Há dificuldades em considerar Maya como ilusória e também como real em última análise. Assim, todas as tentativas do intelecto limitado para entender Maya levam a um impasse. Por um lado, se Maya é considerada como finita, ela própria torna-se ilusória e então não pode dar conta do mundo ilusório das coisas finitas. Assim, Maya tem de ser considerada real e infinita. Por outro lado, se Maya é considerada como sendo essencialmente real, Maya se torna uma segunda parte da dualidade de uma outra realidade infinita, ou seja, Deus. Portanto, deste ponto de vista, Maya parece realmente tornar-se finita e, portanto, irreal. Então, Maya não pode ser real em última análise, embora tenha de ser considerada como tal, a fim de explicarmos o mundo ilusório dos objetos finitos.
De qualquer forma que o intelecto limitado tentar entender Maya, ele ficará aquém da verdadeira compreensão. Não é possível compreender Maya através do intelecto limitado, ela é tão insondável quanto Deus. Deus é insondável, incompreensível, assim também Maya é insondável, incompreensível. Dessa forma, é dito que Maya é a sombra de Deus. Onde uma pessoa está há a sombra dela também. Onde Deus está, há esta Maya inescrutável. Embora Deus e Maya sejam inescrutáveis para o intelecto limitado que opera no domínio da dualidade, eles podem ser perfeitamente entendidos em sua verdadeira natureza com o conhecimento final da Realização. O enigma da existência de Maya nunca pode ser definitivamente resolvido até que ocorra a Realização, quando descobre-se que Maya não existe na realidade.
Há dois estados em que Maya não existe: no estado original inconsciente da Realidade - não há Maya; e no estado Auto-consciente (Consciente do Ser), ou superconsciente, estado de Deus - não há Maya.

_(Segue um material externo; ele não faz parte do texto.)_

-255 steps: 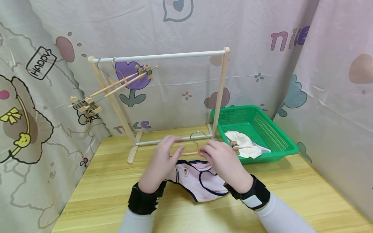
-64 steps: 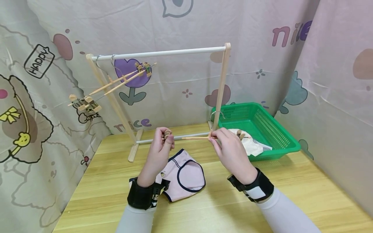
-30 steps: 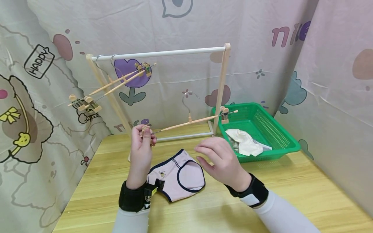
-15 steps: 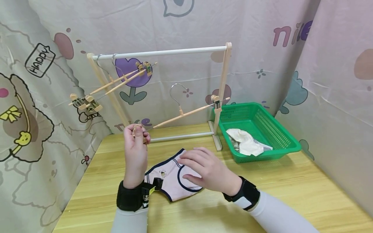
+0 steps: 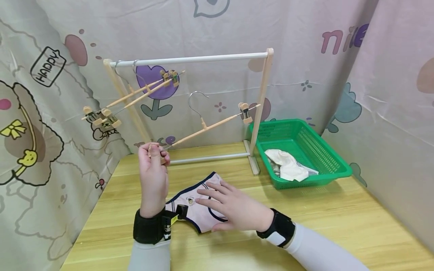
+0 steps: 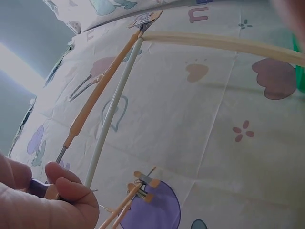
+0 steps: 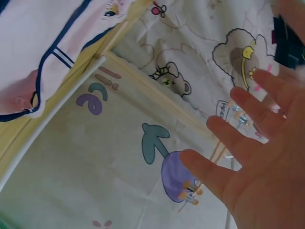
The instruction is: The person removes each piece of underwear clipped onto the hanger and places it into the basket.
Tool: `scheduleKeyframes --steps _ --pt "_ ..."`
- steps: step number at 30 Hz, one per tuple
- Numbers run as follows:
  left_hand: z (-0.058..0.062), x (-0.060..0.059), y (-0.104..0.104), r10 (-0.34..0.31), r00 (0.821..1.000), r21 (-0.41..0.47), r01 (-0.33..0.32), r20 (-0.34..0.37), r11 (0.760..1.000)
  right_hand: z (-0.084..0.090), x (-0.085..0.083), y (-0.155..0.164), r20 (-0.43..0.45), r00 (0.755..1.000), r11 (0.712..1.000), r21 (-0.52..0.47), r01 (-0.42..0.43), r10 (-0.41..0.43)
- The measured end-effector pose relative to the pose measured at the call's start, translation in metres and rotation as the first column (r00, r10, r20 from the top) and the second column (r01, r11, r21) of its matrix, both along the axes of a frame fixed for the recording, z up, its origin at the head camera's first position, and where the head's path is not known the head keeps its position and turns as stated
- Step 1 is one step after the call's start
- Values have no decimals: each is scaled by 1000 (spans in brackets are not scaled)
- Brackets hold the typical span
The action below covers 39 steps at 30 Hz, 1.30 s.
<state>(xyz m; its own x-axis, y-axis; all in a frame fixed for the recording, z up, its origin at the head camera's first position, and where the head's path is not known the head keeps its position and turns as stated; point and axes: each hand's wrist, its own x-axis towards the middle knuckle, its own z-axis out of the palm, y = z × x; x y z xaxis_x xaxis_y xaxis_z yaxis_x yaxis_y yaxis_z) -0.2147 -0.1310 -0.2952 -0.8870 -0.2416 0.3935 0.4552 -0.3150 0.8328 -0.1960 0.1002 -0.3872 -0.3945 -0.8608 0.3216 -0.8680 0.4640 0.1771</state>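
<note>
My left hand [image 5: 154,173] pinches the clip at one end of a wooden clip hanger [image 5: 203,130], holding it tilted in the air. Its metal hook [image 5: 190,101] points up, and the far clip [image 5: 245,113] sits near the raised right end. The pinched clip is mostly covered by my fingers. Spread out with straight fingers, my right hand [image 5: 237,207] is over the pink underpants [image 5: 196,210] with navy trim, which lie flat on the table. Whether it touches the cloth I cannot tell. In the right wrist view the fingers [image 7: 238,138] hold nothing.
A wooden rack with a white top rail [image 5: 196,59] stands behind. Two more clip hangers [image 5: 135,94] hang at its left end. A green basket [image 5: 325,158] at the right holds white cloth [image 5: 286,165]. Patterned curtains surround the wooden table [image 5: 322,226].
The right hand has let go of the hanger's bar and moved down left over the underpants. My left hand has carried the hanger left, and its far end has risen.
</note>
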Motion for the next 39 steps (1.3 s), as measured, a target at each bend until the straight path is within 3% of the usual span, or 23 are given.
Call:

Ela existe apenas na consciência de Deus do mundo fenomenal da dualidade, ou seja, quando há a consciência do mundo grosseiro ou do mundo sutil ou do mundo mental. Maya existe quando não há Autoconsciência (consciência do Ser), mas somente a consciência dos imaginados outros, e quando a consciência está irremediavelmente dominada pelas falsas categorias da dualidade. Maya só existe a partir do ponto de vista do finito. É apenas como ilusão que Maya existe como uma criadora verdadeira e infinita de coisas irreais e finitas.
Na Verdade final e única da Realização, não existe nada exceto o Deus infinito e eterno. A ilusão das coisas finitas aparecendo como separadas de Deus desapareceu e com ela também desapareceu Maya, a criadora dessa ilusão. O Autoconhecimento vem para a alma ao olhar para dentro, e ao superar Maya. Nesse Autoconhecimento ela não apenas sabe que as diferentes mentes-ego e os diferentes corpos nunca existiram, mas também que todo o universo e Maya mesma nunca existiram como um princípio separado. Seja qual for a realidade que Maya tinha até então é agora engolida pelo Ser indivisível da única Alma. A alma individualizada agora conhece a si mesma como sendo o que ela sempre foi - eternamente Autorealizada, eternamente infinita em conhecimento, graça, força e existência, e eternamente livre da dualidade. Mas essa forma mais elevada de Autoconhecimento é inacessível ao intelecto e é incompreensível, exceto para aqueles que alcançaram o cume da Realização final.